[COLLECTED MATERIAL — start]

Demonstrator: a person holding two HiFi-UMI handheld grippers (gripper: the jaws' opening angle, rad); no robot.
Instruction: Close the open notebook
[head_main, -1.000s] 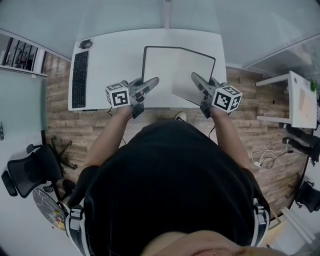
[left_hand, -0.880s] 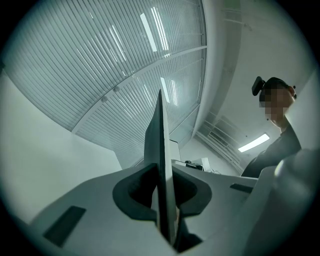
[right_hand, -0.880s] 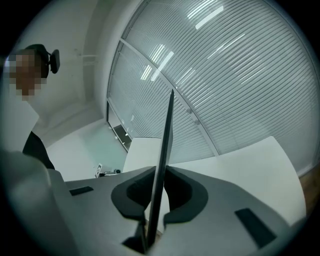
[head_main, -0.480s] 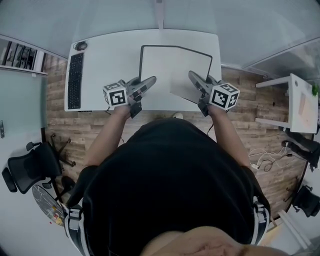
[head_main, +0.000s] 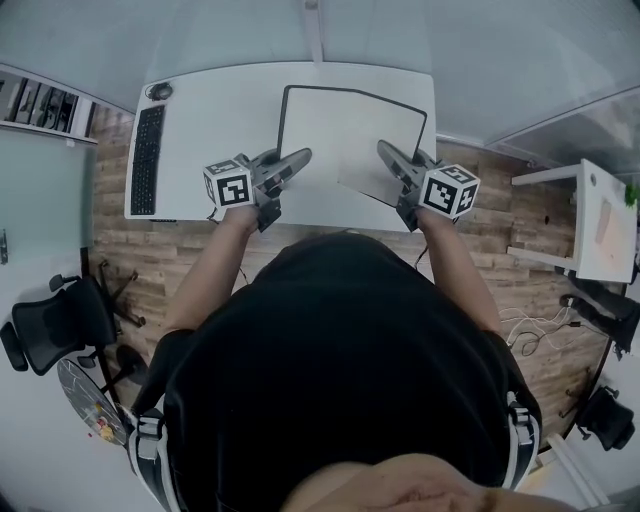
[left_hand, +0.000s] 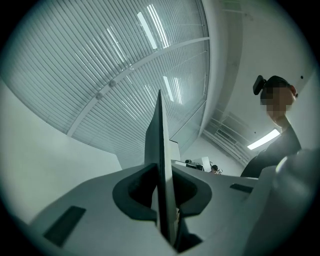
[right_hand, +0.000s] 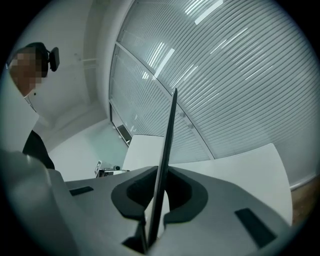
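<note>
The open notebook (head_main: 335, 130), white pages with a dark cover edge, lies on the white desk (head_main: 220, 120). Its right half looks raised off the desk. My left gripper (head_main: 298, 158) is at the notebook's near left edge. In the left gripper view that gripper (left_hand: 162, 200) is shut on a thin dark-edged leaf (left_hand: 161, 145), seen edge-on. My right gripper (head_main: 387, 152) is at the near right edge. In the right gripper view it (right_hand: 156, 200) is shut on the notebook's other thin leaf (right_hand: 169, 140).
A black keyboard (head_main: 145, 158) lies along the desk's left side, with a small round object (head_main: 158, 92) at its far end. An office chair (head_main: 50, 330) stands on the wooden floor at left. A second white table (head_main: 600, 225) and loose cables (head_main: 530, 315) are at right.
The head view has shifted slightly. Both grippers keep the same hold at the notebook's near edges.
</note>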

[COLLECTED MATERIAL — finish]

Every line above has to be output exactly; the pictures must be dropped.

• TASK SOLUTION
Demonstrator: a person holding two HiFi-UMI handheld grippers (gripper: the jaws' opening angle, rad); no robot.
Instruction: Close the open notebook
[head_main, -1.000s] 
[left_hand, -0.880s] 
[right_hand, -0.880s] 
[head_main, -0.480s] 
[head_main, +0.000s] 
[left_hand, +0.000s] 
[right_hand, +0.000s] 
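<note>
The open notebook (head_main: 335, 130), white pages with a dark cover edge, lies on the white desk (head_main: 220, 120). Its right half looks raised off the desk. My left gripper (head_main: 298, 158) is at the notebook's near left edge. In the left gripper view that gripper (left_hand: 162, 200) is shut on a thin dark-edged leaf (left_hand: 161, 145), seen edge-on. My right gripper (head_main: 387, 152) is at the near right edge. In the right gripper view it (right_hand: 156, 200) is shut on the notebook's other thin leaf (right_hand: 169, 140).
A black keyboard (head_main: 145, 158) lies along the desk's left side, with a small round object (head_main: 158, 92) at its far end. An office chair (head_main: 50, 330) stands on the wooden floor at left. A second white table (head_main: 600, 225) and loose cables (head_main: 530, 315) are at right.
The head view has shifted slightly. Both grippers keep the same hold at the notebook's near edges.
</note>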

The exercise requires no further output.